Data excerpt: Begin

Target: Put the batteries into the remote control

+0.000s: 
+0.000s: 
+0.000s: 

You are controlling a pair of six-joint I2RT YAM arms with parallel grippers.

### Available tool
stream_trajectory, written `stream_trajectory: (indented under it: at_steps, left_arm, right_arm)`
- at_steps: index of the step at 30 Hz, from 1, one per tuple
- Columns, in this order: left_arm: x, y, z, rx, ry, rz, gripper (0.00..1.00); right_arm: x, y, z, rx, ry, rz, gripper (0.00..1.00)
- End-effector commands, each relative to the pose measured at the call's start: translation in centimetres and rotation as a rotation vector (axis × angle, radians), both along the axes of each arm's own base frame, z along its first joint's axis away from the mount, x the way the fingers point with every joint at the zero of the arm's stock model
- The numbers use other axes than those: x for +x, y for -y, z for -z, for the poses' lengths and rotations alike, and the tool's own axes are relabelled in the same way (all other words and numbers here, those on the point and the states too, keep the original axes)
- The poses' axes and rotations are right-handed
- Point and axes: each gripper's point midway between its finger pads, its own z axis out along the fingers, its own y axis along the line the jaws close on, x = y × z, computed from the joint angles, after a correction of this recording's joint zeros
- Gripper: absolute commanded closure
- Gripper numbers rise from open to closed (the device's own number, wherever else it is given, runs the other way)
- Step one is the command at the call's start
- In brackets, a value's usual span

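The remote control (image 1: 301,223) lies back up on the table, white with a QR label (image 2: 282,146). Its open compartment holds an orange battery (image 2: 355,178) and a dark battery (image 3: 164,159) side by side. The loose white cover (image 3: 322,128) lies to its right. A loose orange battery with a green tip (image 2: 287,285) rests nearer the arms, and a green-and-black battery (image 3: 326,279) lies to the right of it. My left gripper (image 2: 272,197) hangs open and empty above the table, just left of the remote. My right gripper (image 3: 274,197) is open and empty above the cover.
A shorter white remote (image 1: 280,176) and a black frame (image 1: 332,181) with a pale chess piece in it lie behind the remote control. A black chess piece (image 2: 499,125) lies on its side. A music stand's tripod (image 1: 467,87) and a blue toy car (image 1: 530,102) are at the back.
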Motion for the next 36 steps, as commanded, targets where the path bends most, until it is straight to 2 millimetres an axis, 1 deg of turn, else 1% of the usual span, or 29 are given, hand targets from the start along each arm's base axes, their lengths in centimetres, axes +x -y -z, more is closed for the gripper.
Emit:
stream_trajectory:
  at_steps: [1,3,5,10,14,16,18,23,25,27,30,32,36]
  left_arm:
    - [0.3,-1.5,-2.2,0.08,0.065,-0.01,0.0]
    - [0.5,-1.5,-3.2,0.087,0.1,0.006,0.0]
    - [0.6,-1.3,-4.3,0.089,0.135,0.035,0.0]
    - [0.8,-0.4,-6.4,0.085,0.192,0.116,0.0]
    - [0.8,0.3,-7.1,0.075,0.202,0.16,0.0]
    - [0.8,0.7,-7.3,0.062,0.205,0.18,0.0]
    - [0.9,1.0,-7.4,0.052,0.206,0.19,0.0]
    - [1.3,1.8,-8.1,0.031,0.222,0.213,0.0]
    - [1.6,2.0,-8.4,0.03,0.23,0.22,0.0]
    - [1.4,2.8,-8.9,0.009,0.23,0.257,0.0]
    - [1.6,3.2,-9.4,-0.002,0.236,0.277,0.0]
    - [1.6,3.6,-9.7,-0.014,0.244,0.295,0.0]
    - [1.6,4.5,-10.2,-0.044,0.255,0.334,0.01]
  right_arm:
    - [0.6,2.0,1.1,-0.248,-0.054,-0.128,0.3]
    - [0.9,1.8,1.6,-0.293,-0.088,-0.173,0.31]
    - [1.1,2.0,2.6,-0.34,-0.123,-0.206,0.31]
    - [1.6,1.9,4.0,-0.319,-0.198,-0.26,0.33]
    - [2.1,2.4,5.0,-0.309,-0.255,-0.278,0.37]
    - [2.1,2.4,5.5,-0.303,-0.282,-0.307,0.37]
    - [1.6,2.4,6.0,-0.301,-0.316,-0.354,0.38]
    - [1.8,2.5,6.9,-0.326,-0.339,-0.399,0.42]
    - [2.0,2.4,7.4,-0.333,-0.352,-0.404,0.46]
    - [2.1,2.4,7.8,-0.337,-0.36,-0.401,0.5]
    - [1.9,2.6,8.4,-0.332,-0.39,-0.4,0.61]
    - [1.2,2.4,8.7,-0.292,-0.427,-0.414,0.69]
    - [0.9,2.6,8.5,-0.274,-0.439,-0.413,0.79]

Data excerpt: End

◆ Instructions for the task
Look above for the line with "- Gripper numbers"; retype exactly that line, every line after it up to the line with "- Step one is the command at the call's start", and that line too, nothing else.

◆ Exercise answer
- Gripper numbers rise from open to closed (the device's own number, wherever else it is given, runs the other way)
- Step one is the command at the call's start

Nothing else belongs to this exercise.